My ignorance soon ceased to be a cause of shame when I started to read the book. Its purposes are clearly limited; it is “intended for use in both graduate programs of library and information science and technical programs leading to degrees and certificates for career service in libraries.” Making all allowances for this, the book seems to be pitched at a very elementary level. If you need to know, or want your staff or students to know, what sort of information is contained on a catalogue card, or what a reader registration form might look like, or how to deal with graffiti (paint them over as soon as possible), this may be just the book you want. If you want them to find out how things are normally done in most libraries today, and to follow current practice without question, this book will provide most of the answers. If, however, you want staff and students to see library services as a whole where, for example, collection building is intimately related to remote document access, or to question any practice, keep it well away from them. Part of the problem lies in the book’s structure, which is by operation and activity rather than basic function, but more lies in the actual content.

Even within its limits, the book, long as it is, is incomplete. I would hardly expect anything on management, since it seems to be assumed that its readers are unlikely ever to become managers; but, to take just two examples, I would expect a little on the techniques and processes of flow‐charting, in view of the several flow charts scattered through the volume; and I would also expect something on mediated versus unmediated interlending and document supply.

The index is not very good either. I knew there was something on difficult clients, so I tried “clients”, “customers”, “patrons”, “users” and “readers”, and “difficult”. Eventually I found an entry under “problem customers”. At least students may learn something about how not to make an index helpful to users.

I am also uncertain as to the usefulness of the book even as an elementary introduction.
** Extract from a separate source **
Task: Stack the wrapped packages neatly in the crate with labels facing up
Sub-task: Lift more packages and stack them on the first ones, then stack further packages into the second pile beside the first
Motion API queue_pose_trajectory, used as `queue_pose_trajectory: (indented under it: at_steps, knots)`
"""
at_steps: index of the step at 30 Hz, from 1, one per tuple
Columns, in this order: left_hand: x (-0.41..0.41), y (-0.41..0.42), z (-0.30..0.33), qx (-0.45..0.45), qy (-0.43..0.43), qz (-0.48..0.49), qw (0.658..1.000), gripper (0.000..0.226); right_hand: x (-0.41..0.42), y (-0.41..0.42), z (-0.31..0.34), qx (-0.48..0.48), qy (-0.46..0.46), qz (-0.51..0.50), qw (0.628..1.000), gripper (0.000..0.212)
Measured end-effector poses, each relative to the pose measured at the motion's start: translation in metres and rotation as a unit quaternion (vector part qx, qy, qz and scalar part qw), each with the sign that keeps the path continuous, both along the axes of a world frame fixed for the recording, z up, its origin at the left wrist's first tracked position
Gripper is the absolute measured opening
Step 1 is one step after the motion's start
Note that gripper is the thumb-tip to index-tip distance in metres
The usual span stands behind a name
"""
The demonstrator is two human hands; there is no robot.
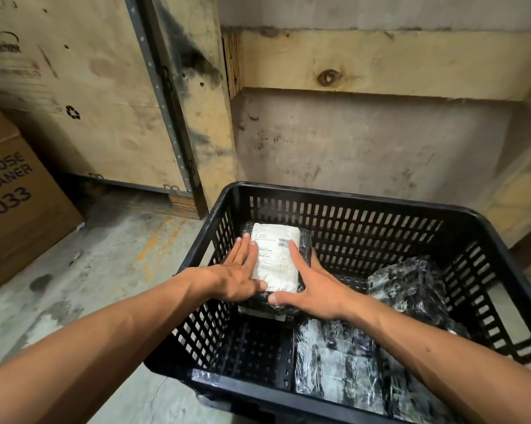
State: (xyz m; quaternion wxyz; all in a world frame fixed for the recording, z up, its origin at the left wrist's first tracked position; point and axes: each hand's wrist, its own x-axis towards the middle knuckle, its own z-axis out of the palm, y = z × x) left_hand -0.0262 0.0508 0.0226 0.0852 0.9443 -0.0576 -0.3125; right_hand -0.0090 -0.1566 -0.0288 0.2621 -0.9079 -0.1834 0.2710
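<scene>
labelled package [276,264] sits in the crate [349,197], far-left corner, white label up, long axis running away from us toward the far wall. it seems to rest on another wrapped piece below; we cannot tell how many lie under it.

left hand [236,276] lies flat along the package's left edge, fingers [245,249] pointing away, thumb across the near corner. right hand [313,286] mirrors it on the right edge, fingers splayed, thumb on the near end. neither grip is closed: both are spread flat, palms pressing in from the two sides, bracketing it rather than clutching. both hands equally near; forearms converge from the near corners of the view.

we judge the coming move a squaring nudge toward the far-left corner.

two more wrapped packages lie label-hidden: one at near centre [337,362], one to the right [410,286], tilted.
</scene>
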Motion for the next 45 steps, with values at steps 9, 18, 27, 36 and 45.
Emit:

No one will read it through; it is too long and detailed. But it is not detailed enough to constitute a thorough reference manual. A loose‐leaf format might be better; this would also enable references to be kept up to date (especially the evanescent URLs). Incidentally, although there is inevitably a US bias in the book, one thing I must praise it for: the lists of references are not only rather good, but actually include references from non‐US sources.

I have been hard on the book. In fact, within its limits it is very good; however, those limits are drawn so tightly as to render it not only of little but basic use but in danger of inculcating bad thought habits among impressionable young librarians. Still, I suppose older generations survived textbooks like Brown’s Manual of Library Economy without lasting harm – if we ever bothered to read it, which I for one did not.